— Work order —
Taking the listing below, restate word for word each line from the line with "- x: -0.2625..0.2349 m" to the line with "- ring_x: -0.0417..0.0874", ends included, and stop there.

[[ Provided information, beginning ]]

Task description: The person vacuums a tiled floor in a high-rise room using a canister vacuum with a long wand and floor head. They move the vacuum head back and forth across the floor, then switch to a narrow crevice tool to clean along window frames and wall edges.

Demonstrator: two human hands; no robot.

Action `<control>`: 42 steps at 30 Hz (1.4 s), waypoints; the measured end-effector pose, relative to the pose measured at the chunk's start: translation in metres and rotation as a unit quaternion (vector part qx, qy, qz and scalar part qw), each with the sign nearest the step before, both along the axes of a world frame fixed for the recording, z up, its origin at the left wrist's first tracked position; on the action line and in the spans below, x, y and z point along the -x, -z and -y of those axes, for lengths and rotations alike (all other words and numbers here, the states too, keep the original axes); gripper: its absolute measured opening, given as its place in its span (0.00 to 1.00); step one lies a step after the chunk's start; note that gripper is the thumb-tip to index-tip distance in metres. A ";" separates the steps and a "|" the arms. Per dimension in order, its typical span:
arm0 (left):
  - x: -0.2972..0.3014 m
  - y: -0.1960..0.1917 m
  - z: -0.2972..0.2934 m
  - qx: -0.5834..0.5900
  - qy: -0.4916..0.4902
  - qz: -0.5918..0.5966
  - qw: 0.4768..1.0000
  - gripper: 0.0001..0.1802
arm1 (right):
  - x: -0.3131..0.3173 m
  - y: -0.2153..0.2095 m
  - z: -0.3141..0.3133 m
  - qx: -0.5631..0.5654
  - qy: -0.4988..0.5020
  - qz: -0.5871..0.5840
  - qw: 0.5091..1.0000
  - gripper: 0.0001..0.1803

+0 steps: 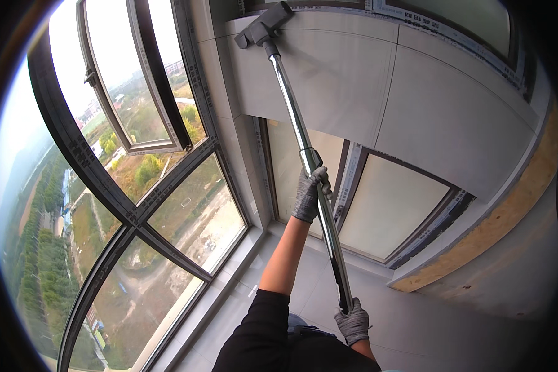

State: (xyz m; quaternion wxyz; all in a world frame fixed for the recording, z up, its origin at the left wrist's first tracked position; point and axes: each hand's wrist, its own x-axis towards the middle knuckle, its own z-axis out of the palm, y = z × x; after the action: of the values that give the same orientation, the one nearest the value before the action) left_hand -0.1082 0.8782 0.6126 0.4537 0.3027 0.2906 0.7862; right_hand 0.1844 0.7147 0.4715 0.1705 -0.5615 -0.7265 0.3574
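A chrome vacuum cleaner wand [296,121] runs from low in front of me up to the wall. Its dark floor head [265,26] rests against the grey wall panel [347,68], close under the upper window frame. Both my hands wear grey gloves. My left hand [310,193] is wrapped round the wand near its middle, just below the dark collar. Lower down, my right hand [353,322] grips the wand's bottom end, which its fingers partly hide.
To the left stands a tall dark-framed window [130,218] with its upper casement [127,80] swung ajar. Two frosted panes [390,208] sit low in the wall ahead. A bare wooden strip [477,242] edges the right side. Grey tiles cover the floor [409,328].
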 end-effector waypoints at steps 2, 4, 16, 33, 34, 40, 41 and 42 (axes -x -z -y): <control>0.036 -0.001 0.004 0.018 -0.051 0.000 0.999 0.10 | 0.032 0.016 -0.006 -0.017 -0.017 -0.016 1.000 0.18; 0.043 0.007 0.012 0.072 -0.065 -0.048 0.994 0.12 | 0.047 0.042 -0.004 -0.017 -0.044 -0.102 0.994 0.19; 0.063 0.099 0.099 0.099 0.014 0.019 0.995 0.14 | 0.068 0.173 0.058 0.187 0.067 0.054 0.978 0.23; 0.198 -0.040 0.066 -0.007 -0.038 -0.079 0.996 0.15 | 0.237 0.052 0.041 0.051 -0.011 -0.046 0.998 0.25; 0.206 -0.056 0.064 -0.026 -0.037 -0.087 0.995 0.15 | 0.245 0.043 0.042 0.040 -0.020 -0.057 0.997 0.25; 0.228 -0.099 0.094 -0.069 -0.007 -0.096 0.993 0.12 | 0.277 -0.008 0.065 0.000 -0.056 -0.110 0.992 0.26; 0.230 -0.103 0.099 -0.089 -0.005 -0.090 0.992 0.12 | 0.278 -0.020 0.068 -0.003 -0.061 -0.115 0.991 0.26; 0.232 -0.108 0.104 -0.071 -0.010 -0.078 0.994 0.11 | 0.279 -0.033 0.072 0.004 -0.062 -0.103 0.993 0.26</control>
State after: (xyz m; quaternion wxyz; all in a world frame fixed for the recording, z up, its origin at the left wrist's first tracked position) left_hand -0.3406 0.7738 0.7204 0.3997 0.3912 0.2715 0.7833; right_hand -0.0944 0.6429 0.5044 0.2194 -0.4762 -0.7374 0.4259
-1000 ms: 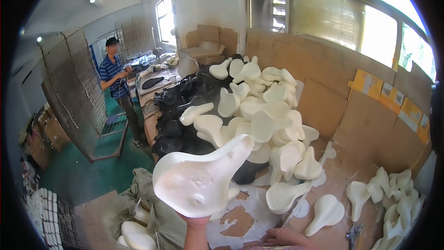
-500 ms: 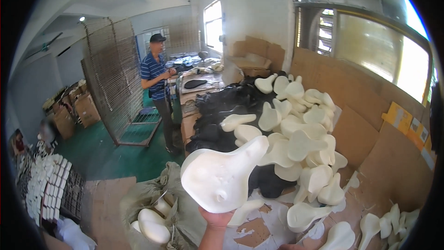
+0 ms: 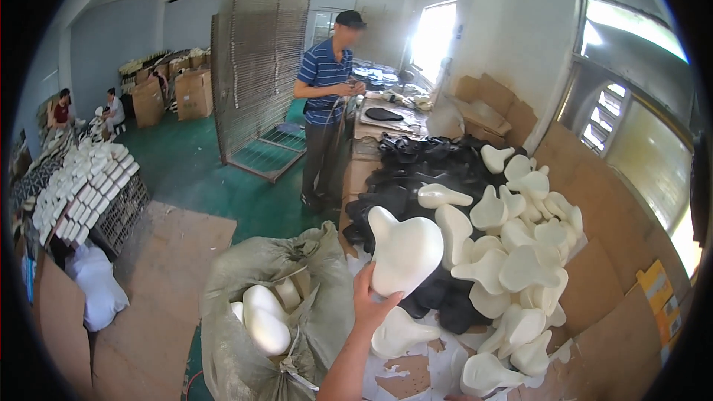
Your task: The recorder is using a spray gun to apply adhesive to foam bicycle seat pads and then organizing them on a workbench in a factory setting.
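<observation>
Turned over since the earlier frame, one cream bicycle-saddle shape (image 3: 407,256) now shows its smooth domed side rather than its dimpled one, its narrow nose swung from about one o'clock to eleven; the whole view has also swung toward nine o'clock. It is held up just off centre, toward five o'clock. The left hand's (image 3: 371,297) grip is closed around its lower edge. The right hand (image 3: 463,398) is only a sliver of skin at the bottom rim, so its grip cannot be told. At seven o'clock, near the held piece, a wide sack (image 3: 223,271) gapes, with a few pale rounded pieces (image 3: 266,329) inside. Judging by this, the work looks well short of finished: a few pieces lie in the sack, one is in hand, and a large heap of cream saddle shapes (image 3: 529,267) remains at four o'clock on the tabletop (image 3: 403,380). These look like moulded foam, matt and softly curved, broad at one end and tapering at the other. Beside them, toward two o'clock, lie glossy, crumpled black pieces (image 3: 416,154). Torn white paper and brown cardboard cover the near surface; the sack is dull grey-green, creased and thin. Toward twelve o'clock, a co-worker (image 3: 324,89) in a striped blue shirt stands beside a wire rack (image 3: 260,67).
</observation>
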`<state>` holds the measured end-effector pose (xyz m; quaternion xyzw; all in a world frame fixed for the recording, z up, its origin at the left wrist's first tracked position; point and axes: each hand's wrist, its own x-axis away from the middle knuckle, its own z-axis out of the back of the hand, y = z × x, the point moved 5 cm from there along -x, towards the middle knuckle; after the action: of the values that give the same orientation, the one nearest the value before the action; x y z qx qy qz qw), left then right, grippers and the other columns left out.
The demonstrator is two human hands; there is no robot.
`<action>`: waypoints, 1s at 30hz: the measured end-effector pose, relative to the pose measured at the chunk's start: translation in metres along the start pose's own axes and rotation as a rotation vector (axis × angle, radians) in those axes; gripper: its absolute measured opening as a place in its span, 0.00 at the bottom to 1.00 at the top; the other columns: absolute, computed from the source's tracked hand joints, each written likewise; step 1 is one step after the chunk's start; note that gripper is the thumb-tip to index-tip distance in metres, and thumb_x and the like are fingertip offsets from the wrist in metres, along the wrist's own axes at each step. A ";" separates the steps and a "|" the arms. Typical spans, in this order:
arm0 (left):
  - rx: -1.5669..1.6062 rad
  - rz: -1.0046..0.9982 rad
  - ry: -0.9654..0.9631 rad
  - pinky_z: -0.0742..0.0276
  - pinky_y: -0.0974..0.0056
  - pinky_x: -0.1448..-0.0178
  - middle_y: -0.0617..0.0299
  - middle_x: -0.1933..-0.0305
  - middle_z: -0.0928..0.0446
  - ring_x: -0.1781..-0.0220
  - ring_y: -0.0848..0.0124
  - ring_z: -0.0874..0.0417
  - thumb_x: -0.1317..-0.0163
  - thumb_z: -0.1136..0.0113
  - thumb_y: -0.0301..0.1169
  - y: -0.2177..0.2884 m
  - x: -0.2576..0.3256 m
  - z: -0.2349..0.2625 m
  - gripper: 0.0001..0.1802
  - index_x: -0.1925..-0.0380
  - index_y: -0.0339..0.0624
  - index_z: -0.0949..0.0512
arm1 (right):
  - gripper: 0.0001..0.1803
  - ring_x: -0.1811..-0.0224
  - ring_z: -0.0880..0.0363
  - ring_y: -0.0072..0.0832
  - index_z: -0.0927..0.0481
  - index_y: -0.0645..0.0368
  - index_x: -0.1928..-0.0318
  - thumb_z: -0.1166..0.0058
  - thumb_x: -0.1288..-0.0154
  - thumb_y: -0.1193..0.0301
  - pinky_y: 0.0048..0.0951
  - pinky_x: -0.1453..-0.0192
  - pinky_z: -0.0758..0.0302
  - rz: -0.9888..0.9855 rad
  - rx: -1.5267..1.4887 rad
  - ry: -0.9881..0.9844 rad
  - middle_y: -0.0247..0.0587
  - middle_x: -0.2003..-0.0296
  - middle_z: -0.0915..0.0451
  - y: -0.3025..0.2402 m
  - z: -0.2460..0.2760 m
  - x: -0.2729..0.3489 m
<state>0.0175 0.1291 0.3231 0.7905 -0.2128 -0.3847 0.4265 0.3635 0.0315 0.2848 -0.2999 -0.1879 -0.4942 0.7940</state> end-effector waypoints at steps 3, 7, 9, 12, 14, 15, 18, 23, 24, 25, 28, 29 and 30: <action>-0.313 -0.111 0.011 0.31 0.56 0.38 0.51 0.41 0.38 0.38 0.57 0.33 0.63 0.26 0.29 0.015 -0.007 0.005 0.46 0.39 0.46 0.35 | 0.21 0.56 0.19 0.45 0.25 0.57 0.47 0.48 0.38 0.61 0.39 0.52 0.23 0.004 0.078 0.005 0.52 0.60 0.18 0.001 0.002 -0.007; -0.450 -0.309 0.018 0.33 0.53 0.37 0.48 0.40 0.39 0.39 0.52 0.33 0.65 0.26 0.32 0.025 -0.013 0.009 0.47 0.39 0.45 0.34 | 0.26 0.54 0.20 0.50 0.27 0.53 0.43 0.45 0.41 0.57 0.45 0.49 0.24 0.098 0.025 0.023 0.53 0.59 0.18 0.006 -0.007 -0.015; -0.487 -0.297 -0.023 0.33 0.52 0.37 0.47 0.40 0.39 0.39 0.50 0.33 0.65 0.26 0.33 0.023 -0.019 0.012 0.47 0.39 0.46 0.35 | 0.26 0.56 0.19 0.50 0.28 0.54 0.42 0.46 0.40 0.58 0.47 0.52 0.23 0.161 0.083 0.004 0.51 0.59 0.17 0.004 -0.013 -0.021; -0.542 -0.303 -0.081 0.33 0.51 0.37 0.45 0.39 0.40 0.39 0.48 0.34 0.66 0.25 0.33 0.020 -0.025 0.011 0.48 0.38 0.47 0.35 | 0.25 0.58 0.19 0.50 0.28 0.54 0.43 0.47 0.39 0.59 0.47 0.55 0.22 0.105 0.114 -0.026 0.53 0.59 0.18 -0.001 -0.017 -0.017; -0.595 -0.315 -0.107 0.34 0.51 0.37 0.44 0.39 0.40 0.38 0.47 0.36 0.67 0.24 0.33 0.017 -0.025 0.010 0.49 0.38 0.48 0.35 | 0.24 0.58 0.18 0.47 0.28 0.56 0.43 0.46 0.38 0.60 0.44 0.57 0.22 0.104 0.050 -0.034 0.51 0.59 0.17 -0.001 -0.024 -0.013; -0.589 -0.309 -0.127 0.34 0.51 0.37 0.44 0.39 0.40 0.38 0.47 0.36 0.67 0.24 0.33 0.012 -0.024 0.010 0.49 0.38 0.48 0.35 | 0.24 0.59 0.17 0.44 0.28 0.57 0.43 0.46 0.37 0.62 0.41 0.58 0.21 0.109 -0.002 -0.038 0.49 0.59 0.17 0.000 -0.029 -0.012; -0.687 -0.291 -0.198 0.34 0.48 0.37 0.42 0.38 0.40 0.39 0.45 0.36 0.67 0.25 0.34 -0.012 -0.016 0.005 0.49 0.39 0.49 0.35 | 0.22 0.54 0.20 0.47 0.28 0.47 0.41 0.51 0.34 0.59 0.40 0.51 0.23 0.218 0.102 -0.094 0.53 0.49 0.24 0.036 -0.058 -0.023; -0.765 -0.183 -0.376 0.38 0.45 0.36 0.40 0.39 0.40 0.39 0.44 0.37 0.65 0.26 0.35 -0.072 0.032 -0.002 0.47 0.39 0.48 0.35 | 0.20 0.53 0.21 0.48 0.23 0.56 0.51 0.49 0.37 0.57 0.44 0.50 0.24 -0.068 -0.058 -0.106 0.56 0.56 0.20 0.020 -0.048 0.005; -0.803 -0.143 -0.448 0.39 0.46 0.34 0.41 0.36 0.42 0.37 0.44 0.39 0.64 0.26 0.36 -0.085 0.042 -0.004 0.47 0.38 0.49 0.35 | 0.20 0.53 0.21 0.48 0.23 0.56 0.50 0.49 0.37 0.58 0.44 0.49 0.25 -0.019 -0.151 -0.075 0.55 0.57 0.20 0.031 -0.059 0.006; -0.844 -0.104 -0.514 0.40 0.47 0.32 0.42 0.33 0.45 0.34 0.43 0.41 0.63 0.26 0.36 -0.102 0.052 -0.003 0.48 0.37 0.49 0.36 | 0.19 0.53 0.21 0.48 0.23 0.56 0.50 0.49 0.38 0.59 0.43 0.48 0.25 0.034 -0.239 -0.041 0.55 0.57 0.19 0.033 -0.061 0.007; -0.974 0.059 -0.766 0.42 0.47 0.31 0.40 0.31 0.45 0.34 0.41 0.41 0.62 0.28 0.33 -0.156 0.086 0.012 0.48 0.36 0.49 0.38 | 0.21 0.53 0.21 0.48 0.23 0.57 0.49 0.47 0.40 0.60 0.41 0.45 0.26 0.011 -0.291 -0.035 0.53 0.56 0.19 0.033 -0.061 0.017; -0.979 0.073 -0.781 0.42 0.47 0.31 0.40 0.31 0.45 0.34 0.41 0.41 0.62 0.28 0.33 -0.165 0.092 0.019 0.48 0.36 0.49 0.38 | 0.21 0.53 0.21 0.48 0.24 0.57 0.48 0.46 0.40 0.61 0.41 0.45 0.26 -0.022 -0.273 -0.028 0.52 0.55 0.19 0.029 -0.059 0.019; -0.948 0.145 -0.779 0.43 0.47 0.31 0.40 0.30 0.48 0.32 0.41 0.43 0.60 0.29 0.31 -0.171 0.091 0.020 0.47 0.36 0.49 0.38 | 0.21 0.53 0.21 0.48 0.24 0.57 0.48 0.46 0.40 0.61 0.41 0.45 0.26 -0.030 -0.284 -0.037 0.52 0.55 0.19 0.030 -0.061 0.022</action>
<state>0.0594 0.1517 0.1344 0.2997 -0.2119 -0.6679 0.6475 0.4007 -0.0136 0.2436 -0.4154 -0.1352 -0.5222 0.7324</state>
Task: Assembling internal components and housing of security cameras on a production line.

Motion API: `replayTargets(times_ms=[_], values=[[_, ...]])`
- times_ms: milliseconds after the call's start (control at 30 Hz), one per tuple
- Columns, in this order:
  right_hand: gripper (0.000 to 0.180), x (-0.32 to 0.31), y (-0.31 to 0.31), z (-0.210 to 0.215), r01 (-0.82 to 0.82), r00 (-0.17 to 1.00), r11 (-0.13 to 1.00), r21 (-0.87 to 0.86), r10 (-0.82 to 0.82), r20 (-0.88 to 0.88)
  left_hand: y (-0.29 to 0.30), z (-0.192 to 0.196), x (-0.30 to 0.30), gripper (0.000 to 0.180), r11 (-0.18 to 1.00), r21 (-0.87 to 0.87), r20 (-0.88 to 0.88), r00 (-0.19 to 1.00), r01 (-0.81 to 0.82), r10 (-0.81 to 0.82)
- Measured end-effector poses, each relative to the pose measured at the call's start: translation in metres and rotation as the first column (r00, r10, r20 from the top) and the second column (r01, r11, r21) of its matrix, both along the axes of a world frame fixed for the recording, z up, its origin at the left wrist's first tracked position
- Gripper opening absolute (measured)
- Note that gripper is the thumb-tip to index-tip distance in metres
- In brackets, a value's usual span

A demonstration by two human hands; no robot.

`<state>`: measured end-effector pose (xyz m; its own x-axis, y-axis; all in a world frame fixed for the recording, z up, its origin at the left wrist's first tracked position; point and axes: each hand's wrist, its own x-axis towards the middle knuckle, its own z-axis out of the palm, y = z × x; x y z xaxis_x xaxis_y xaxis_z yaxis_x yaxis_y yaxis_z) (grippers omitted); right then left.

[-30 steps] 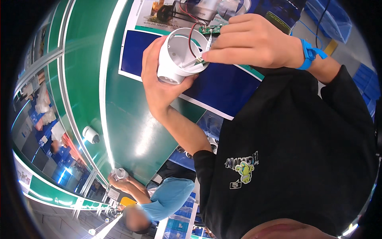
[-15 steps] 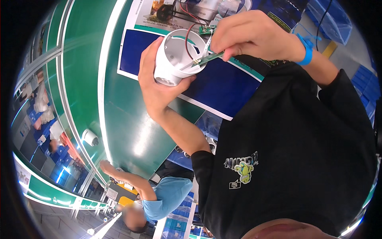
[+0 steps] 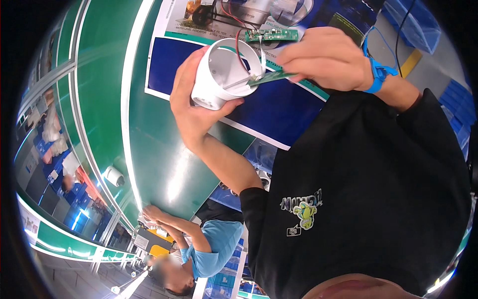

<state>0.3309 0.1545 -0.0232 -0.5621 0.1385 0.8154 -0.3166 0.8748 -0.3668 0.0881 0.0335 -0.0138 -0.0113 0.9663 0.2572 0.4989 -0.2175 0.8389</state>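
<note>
Since the earlier frame, the right hand [image 3: 328, 60] has shifted slightly off the white housing [image 3: 205, 82], uncovering more of the green board [image 3: 279, 35] beyond its fingertips. Those fingers pinch a strip board [image 3: 274, 76] at the housing's rim; the left hand's [image 3: 191, 114] fingers wrap the housing. Judged risk: pulling the strip could strain the wires [image 3: 237, 51]. Inside the housing, between both hands' fingers: wire ends.

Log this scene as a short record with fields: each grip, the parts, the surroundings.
Left grip: holds the white housing
Right grip: pinches one end of a green board
Board's other end: at the housing's rim; contact unclear
Second board: over the printed sheet
Wiring: red wire by the housing's opening
Nearby: co-worker in blue shirt
</note>
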Motion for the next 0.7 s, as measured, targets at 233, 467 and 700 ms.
replayTargets(times_ms=[233, 467, 700], values=[[0.018, 0.016, -0.006, -0.007, 0.119, 0.991, 0.987, -0.110, -0.112, 0.071, -0.004, 0.000, -0.007, 0.086, 0.995, -0.019, -0.062, 0.994, -0.097, 0.096], [0.019, 0.003, -0.005, -0.022, 0.132, 0.991, 0.974, -0.184, -0.125, 0.051, 0.000, 0.000, -0.008, 0.086, 0.998, -0.022, -0.054, 0.997, -0.056, 0.055], [0.017, 0.005, 0.000, -0.035, 0.148, 0.987, 0.977, -0.152, -0.136, 0.087, 0.006, 0.002, -0.009, 0.085, 0.999, -0.007, -0.073, 0.997, -0.040, 0.039]])
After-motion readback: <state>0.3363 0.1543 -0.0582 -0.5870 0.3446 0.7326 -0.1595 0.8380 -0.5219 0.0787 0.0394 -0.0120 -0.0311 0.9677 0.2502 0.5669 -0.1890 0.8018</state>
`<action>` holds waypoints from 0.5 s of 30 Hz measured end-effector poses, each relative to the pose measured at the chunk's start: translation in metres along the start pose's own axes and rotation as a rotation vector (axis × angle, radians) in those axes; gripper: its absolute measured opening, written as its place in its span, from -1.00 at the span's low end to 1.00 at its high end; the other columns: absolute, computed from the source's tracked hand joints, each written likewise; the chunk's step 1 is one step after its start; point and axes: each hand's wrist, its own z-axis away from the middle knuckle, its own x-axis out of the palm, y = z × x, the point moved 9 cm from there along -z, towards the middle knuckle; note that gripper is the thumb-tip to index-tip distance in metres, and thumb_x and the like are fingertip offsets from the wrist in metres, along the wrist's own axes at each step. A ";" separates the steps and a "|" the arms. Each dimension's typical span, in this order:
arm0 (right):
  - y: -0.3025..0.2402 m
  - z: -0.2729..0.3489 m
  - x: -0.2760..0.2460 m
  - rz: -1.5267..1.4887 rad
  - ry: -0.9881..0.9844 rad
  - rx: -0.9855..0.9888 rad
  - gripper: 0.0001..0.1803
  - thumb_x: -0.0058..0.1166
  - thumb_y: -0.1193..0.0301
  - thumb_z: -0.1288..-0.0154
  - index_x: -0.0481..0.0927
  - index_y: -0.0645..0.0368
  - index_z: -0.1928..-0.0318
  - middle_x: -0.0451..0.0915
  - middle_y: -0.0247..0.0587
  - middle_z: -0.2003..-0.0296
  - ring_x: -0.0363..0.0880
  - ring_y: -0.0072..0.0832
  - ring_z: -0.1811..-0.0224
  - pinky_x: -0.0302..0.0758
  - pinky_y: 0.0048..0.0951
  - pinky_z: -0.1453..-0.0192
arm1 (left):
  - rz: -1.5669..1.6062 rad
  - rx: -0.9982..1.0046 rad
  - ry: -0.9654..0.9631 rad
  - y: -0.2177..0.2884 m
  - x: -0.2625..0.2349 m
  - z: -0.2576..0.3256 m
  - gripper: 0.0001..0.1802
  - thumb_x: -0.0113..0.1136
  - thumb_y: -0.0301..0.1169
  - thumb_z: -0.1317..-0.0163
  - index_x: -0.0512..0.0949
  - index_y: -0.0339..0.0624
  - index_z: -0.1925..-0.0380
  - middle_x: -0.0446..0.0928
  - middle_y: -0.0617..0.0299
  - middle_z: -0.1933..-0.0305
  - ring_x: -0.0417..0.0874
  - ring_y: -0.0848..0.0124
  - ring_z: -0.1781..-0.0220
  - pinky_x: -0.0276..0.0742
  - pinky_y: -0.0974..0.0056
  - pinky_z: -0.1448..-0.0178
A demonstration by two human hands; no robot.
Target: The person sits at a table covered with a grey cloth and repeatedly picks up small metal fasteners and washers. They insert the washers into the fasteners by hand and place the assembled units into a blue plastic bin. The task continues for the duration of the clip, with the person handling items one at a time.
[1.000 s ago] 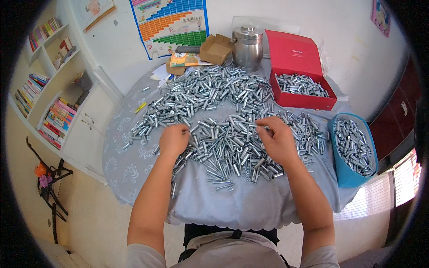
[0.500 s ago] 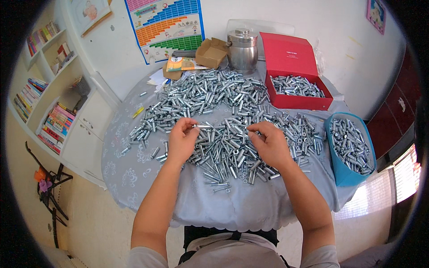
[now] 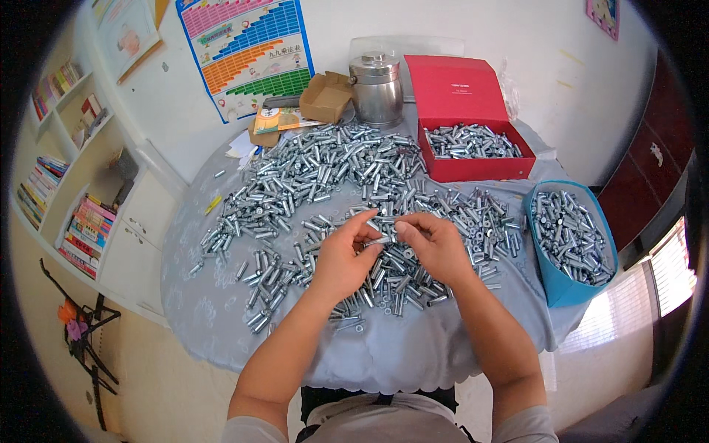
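My left hand [image 3: 346, 258] is closed over the pile, with a short silvery metal bolt [image 3: 379, 241] between thumb and fingers. Close beside it, my right hand [image 3: 437, 247] is pinched at the bolt's right end; what its fingertips hold is too small to make out. Under and around both hands lies a wide heap of shiny bolts and sleeves [image 3: 325, 159], with several nuts and washers among them on the right.
Grey patterned cloth [image 3: 203, 310] covers the round table. A red lidded box [image 3: 480, 171] and a blue bin [image 3: 572, 292] hold more metal parts at right. Behind the heap stand a steel pot [image 3: 377, 92] and a cardboard box [image 3: 325, 100]. A yellow pen [image 3: 213, 204] lies left.
My two hands have come together. The left moved rightward and nearer to me with its piece, and the right shifted slightly left. The view has tilted a little.
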 end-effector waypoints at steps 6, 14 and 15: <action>0.007 -0.001 0.002 -0.023 -0.104 0.042 -0.78 0.15 0.38 -0.39 0.68 0.34 0.20 0.67 -0.35 0.40 0.56 -0.63 0.32 0.47 -0.57 0.22 | 0.224 0.015 0.042 -0.011 0.008 -0.004 -0.58 0.29 -0.60 -0.20 0.54 -0.24 -0.09 0.64 0.20 0.09 0.64 0.52 0.14 0.58 0.41 0.06; 0.019 0.002 -0.002 -0.298 -0.062 0.173 -0.78 0.16 0.38 -0.39 0.67 0.30 0.15 0.64 -0.38 0.40 0.43 -0.74 0.47 0.41 -0.63 0.37 | 0.367 -0.129 0.062 -0.031 0.006 -0.002 -0.77 0.29 -0.56 -0.26 0.66 -0.32 0.07 0.68 0.22 0.30 0.67 0.53 0.33 0.61 0.46 0.21; 0.016 0.002 -0.004 -0.305 -0.037 0.132 -0.79 0.16 0.39 -0.38 0.67 0.30 0.14 0.64 -0.38 0.39 0.44 -0.74 0.45 0.42 -0.63 0.35 | 0.390 -0.133 0.072 -0.031 0.005 -0.001 -0.77 0.29 -0.55 -0.26 0.66 -0.32 0.08 0.68 0.22 0.30 0.67 0.54 0.32 0.61 0.46 0.21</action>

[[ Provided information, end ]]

— Exercise solution —
  - x: -0.2625..0.2349 m
  - z: -0.2576..0.3256 m
  - gripper: 0.0001..0.1802
  - thumb_x: -0.0113..0.1136
  - thumb_y: -0.0301..0.1169
  - thumb_z: -0.1317..-0.0163
  - index_x: -0.0512..0.0949
  - index_y: -0.0339..0.0624
  - index_z: -0.1925..-0.0380
  - middle_x: -0.0446..0.0928
  - middle_y: -0.0617..0.0299
  - middle_z: -0.1933..-0.0305
  - ring_x: -0.0417..0.0874

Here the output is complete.